As the evening wears on at the mall, trolling for boys continues — and the bait is still fresh.

Lisa Bellamy, 14, and her friend Jordan Dunleavy, 13, both attend Merritt Brown Middle School. Lisa's mom and dad dropped them off at the mall to spend "the whole day" — or at least a few hours. So what will they do all that time?

"Try to pick up guys, and see how many phone numbers we can get," Lisa says.

"She got one already," says Jordan. "Well — she gave one out.

As they talk, a trio of boys walk past, dangerously close behind them. Lisa's eyes grow suddenly large and she arches forward when one of the guys pokes her spine with a finger. Jordan playfully shoves her off balance.

Jordan says the two often play arcade games — but "just to flirt."

Flirt — while blasting aliens and radioactive zombies in Area 51?

Charm eligible guys — while kick-boxing Street Fighters?

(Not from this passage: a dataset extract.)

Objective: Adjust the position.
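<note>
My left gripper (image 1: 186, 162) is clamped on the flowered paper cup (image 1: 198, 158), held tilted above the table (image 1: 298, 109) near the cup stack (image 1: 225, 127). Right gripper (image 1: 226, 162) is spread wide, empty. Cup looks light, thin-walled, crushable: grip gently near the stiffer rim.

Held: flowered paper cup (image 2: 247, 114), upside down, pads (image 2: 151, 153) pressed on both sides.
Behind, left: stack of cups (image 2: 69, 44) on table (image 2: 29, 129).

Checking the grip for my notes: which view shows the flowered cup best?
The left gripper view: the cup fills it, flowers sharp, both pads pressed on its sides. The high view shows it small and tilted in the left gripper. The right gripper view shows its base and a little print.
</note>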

"Yes," says Lisa — all eyes and innocence. "It's a way to meet guys."

Courtship is, after all, purportedly the be-all and end-all of teenagerdom. It certainly dominates these girls' plans for the rest of the evening — at least, until Mom and Dad return.

Their mission, spoken in unison:

"Go follow those guys that just went by."

(Posting this to put my upcoming Sunday column in perspective.)